Back in January, Editorial Projects in Education (EPE), parent of the Education Week newspaper, released its “Quality Counts 2012” report, complete with all sorts of rankings of all the states on a variety of indicators.

State leadership in Kentucky wasted no time crowing about the fact that Kentucky somehow miraculously moved up 20 places in the overall rankings in just one year.

Helping Kentucky achieve this dubious ‘miracle’ (education statistics just don’t shift that fast) was Quality Counts own calculations for high school graduation rates, a calculation that does not follow current federal guidelines and which an extensive 2006 study found less accurate than the formula the federal government currently requires in Kentucky (see Volume 1 and Volume 2 of "Users Guide to Computing High School Graduation Rates").

Quality Counts own graduation rate formula showed that in 2007-08 Kentucky had a rate of 72.8 percent, notably above the national rate, which supposedly was 71.7 percent.

Quality Counts actually computed graduation rates in two different areas of the rankings, once in its “Chance for Success” evaluation and again under the “K-12 Achievement” area.
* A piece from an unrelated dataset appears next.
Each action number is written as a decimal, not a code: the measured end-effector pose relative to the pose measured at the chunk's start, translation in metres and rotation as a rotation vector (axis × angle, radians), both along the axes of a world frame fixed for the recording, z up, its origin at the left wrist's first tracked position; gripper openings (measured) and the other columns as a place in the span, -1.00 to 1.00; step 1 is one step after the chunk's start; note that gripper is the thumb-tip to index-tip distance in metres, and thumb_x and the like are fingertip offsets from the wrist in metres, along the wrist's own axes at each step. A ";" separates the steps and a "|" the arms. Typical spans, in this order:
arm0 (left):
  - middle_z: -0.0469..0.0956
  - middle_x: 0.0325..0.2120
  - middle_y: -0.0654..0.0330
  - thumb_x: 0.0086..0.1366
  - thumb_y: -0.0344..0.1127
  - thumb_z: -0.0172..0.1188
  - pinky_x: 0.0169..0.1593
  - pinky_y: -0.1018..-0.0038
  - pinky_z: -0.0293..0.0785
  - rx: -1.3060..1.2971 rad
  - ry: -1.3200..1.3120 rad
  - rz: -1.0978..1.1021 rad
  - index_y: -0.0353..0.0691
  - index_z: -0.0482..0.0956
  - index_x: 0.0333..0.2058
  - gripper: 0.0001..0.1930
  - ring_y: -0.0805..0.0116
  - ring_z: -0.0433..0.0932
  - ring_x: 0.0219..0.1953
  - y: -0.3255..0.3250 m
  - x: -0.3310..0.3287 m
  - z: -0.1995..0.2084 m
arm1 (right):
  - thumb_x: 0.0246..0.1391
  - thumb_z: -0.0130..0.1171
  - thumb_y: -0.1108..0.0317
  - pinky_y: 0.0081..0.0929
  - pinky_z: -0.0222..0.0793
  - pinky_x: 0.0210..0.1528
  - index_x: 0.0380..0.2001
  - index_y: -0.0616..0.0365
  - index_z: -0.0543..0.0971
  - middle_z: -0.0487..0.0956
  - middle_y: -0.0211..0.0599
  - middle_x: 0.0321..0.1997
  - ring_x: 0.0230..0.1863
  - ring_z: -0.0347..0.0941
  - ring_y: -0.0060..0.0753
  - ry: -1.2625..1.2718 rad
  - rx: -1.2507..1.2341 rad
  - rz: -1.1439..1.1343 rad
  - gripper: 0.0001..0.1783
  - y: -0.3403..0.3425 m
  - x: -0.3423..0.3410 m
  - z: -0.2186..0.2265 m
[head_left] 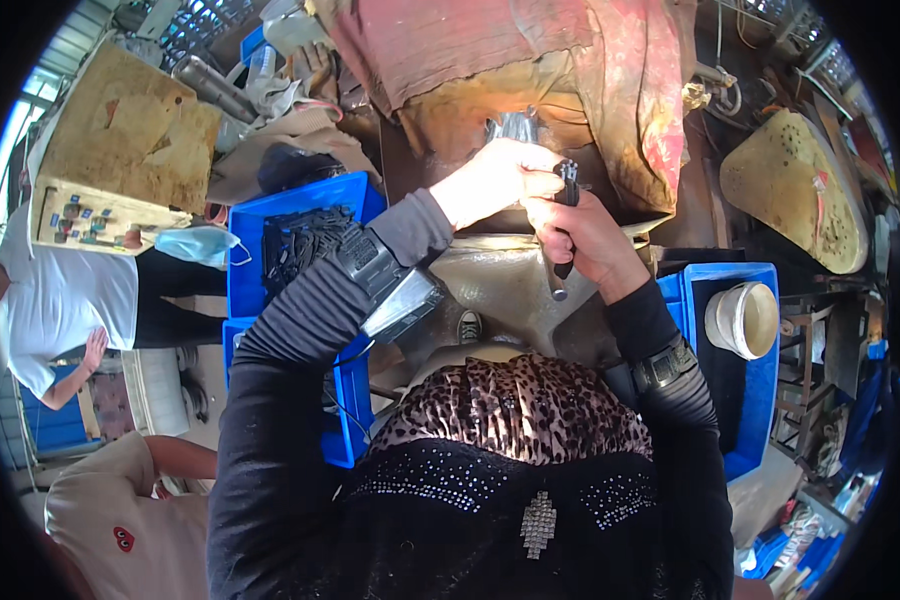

So, graduation rates formed an important part of Kentucky’s overall score.

Anyway, time moves on. Editorial Projects in Education just released another report, this one in print and titled “Diplomas Count.” It has updated graduation rate figures for 2008-09 on page 26, which still relies on EPE’s own graduation rate calculation.

This time, instead of a rate 1.1 points higher than the national average, Kentucky falls behind by 2.5 percentage points. Supposedly, Kentucky’s 2008-09 rate is only 70.5 percent while the national average is 72.7 percent.

Well, this EPE ‘stuff’ isn’t what a more credible calculation shows, but I bet you won’t hear anyone in Frankfort talking about this new EPE report, either.

It just goes to show how hard it is for the public to get credible, unbiased data on how its education system is really performing.